Before pesticides there was no way to get rid of bugs, that is no way that made use of viscous chemicals brewed in a laboratory. The Natives in America actually had a special method to growing their plants, it was called companion planting.
The Natives were not the only ones to make use of this technique though, ever since as far back as recorded history people have been mixing plants together to make their gardens more vibrant and voluptuous. Companion planting takes the quality of one plant and integrates it into a garden with other plants that do not have that same quality.
Corn needs a lot of nitrogen and beans have a peculiar way of taking nitrogen from the air and mixing it into soil, so the natives would grow these two plants together. The corn also provided long stocks for the beans to climb; it was basically a little garden match made in heaven-not to mention that corn and beans go great together on the dinner table.
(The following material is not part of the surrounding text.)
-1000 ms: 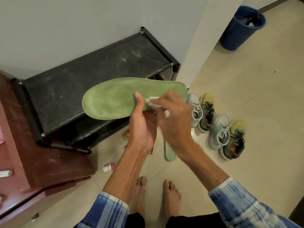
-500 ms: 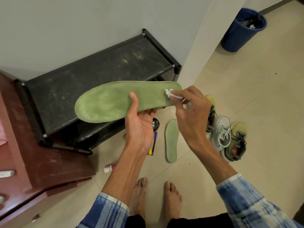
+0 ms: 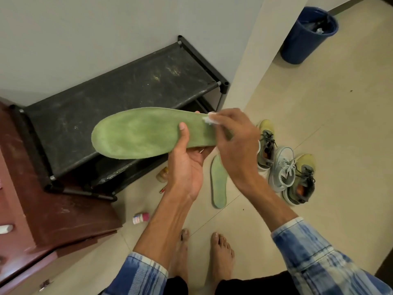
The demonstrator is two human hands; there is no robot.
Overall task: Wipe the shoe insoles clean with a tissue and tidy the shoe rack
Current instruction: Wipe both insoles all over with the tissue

Now you see how it is apparent that some plants are going to help each other grow: corn and beans, spinach and strawberries, clover and cabbage, and parsley and tomatoes. You may be saying, “I understand them all, but what is with the parsley and tomatoes?”
Glad you asked, you see back in the old days before people had figured out that tomatoes were edible- the daft blokes in 1590 believed tomatoes were poisonous-parsley was used as a bug repellent. Had people at that time been trying to grow tomatoes the parsley would have worked particularly well against the tomato bug.
Turns out that a lot of herbs actually repel insects or attract predatory bugs where most produce will attract godless marauding caterpillars, plundering tomato bugs and other such bugs that will run rampant through your beloved garden. So sprinkle some parsley over your garden, or better yet just grow some in your garden.
Now there is a lot more to gardening than just mix-matching your plants to create a synergetic cesspool of thriving organic matter. You have to be aware of your pH, your nutrient content, soil type, water, sunlight, and climate otherwise your plants won’t turn out right.
Then on top of that there is the legal issue, ever since 2010 the congress passed the S 510 Bill which prohibits you from growing and selling, or giving, produce to neighbors without a FDA approved growers and distributors license.
So things really aren’t like they were back in the old days because now you do not have to mix plants to protect gardens from bugs because you have pesticides, you do not have to amend soil with organic compost to get good nutrients because you have fertilizers, and most of all you cannot sell or give away what you grow because free trade is not free anymore.